C’era un uomo ricco, che indossava vestiti di porpora e di lino finissimo, e ogni giorno si dava a lauti banchetti. Un povero, di nome Lazzaro, stava alla sua porta, coperto di piaghe, bramoso di sfamarsi con quello che cadeva dalla tavola del ricco; ma erano i cani che venivano a leccare le sue piaghe. Un giorno il povero morì e fu portato dagli angeli accanto ad Abramo. Morì anche il ricco e fu sepolto. Stando negli inferi fra i tormenti, alzò gli occhi e vide di lontano Abramo, e Lazzaro accanto a lui. Allora gridando disse: «Padre Abramo, abbi pietà di me e manda Lazzaro a intingere nell’acqua la punta del dito e a bagnarmi la lingua, perché soffro terribilmente in questa fiamma». Ma Abramo rispose: «Figlio, ricòrdati che, nella vita, tu hai ricevuto i tuoi beni, e Lazzaro i suoi mali; ma ora in questo modo lui è consolato, tu invece sei in mezzo ai tormenti.
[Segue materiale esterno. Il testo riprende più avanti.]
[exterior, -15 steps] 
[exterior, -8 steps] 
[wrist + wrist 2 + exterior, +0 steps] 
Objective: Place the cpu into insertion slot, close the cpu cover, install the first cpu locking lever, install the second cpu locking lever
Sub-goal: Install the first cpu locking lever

Per di più, tra noi e voi è stato fissato un grande abisso: coloro che di qui vogliono passare da voi, non possono, né di lì possono giungere fino a noi». E quello replicò: «Allora, padre, ti prego di mandare Lazzaro a casa di mio padre, perché ho cinque fratelli. Li ammonisca severamente, perché non vengano anch’essi in questo luogo di tormento». Ma Abramo rispose: «Hanno Mosè e i Profeti; ascoltino loro». E lui replicò: «No, padre Abramo, ma se dai morti qualcuno andrà da loro, si convertiranno». Abramo rispose: «Se non ascoltano Mosè e i Profeti, non saranno persuasi neanche se uno risorgesse dai morti»
Che le due logiche siano irriducibili lo troviamo indicato con espressioni chiare pure in S. Paolo, es. Col. 3,5 , dove ammonisce di far morire gli atteggiamenti che sono propri di questo mondo fra cui elenca “quella voglia sfrenata di possedere che è una specie di idolatria”, cosa che attira la condanna di Dio.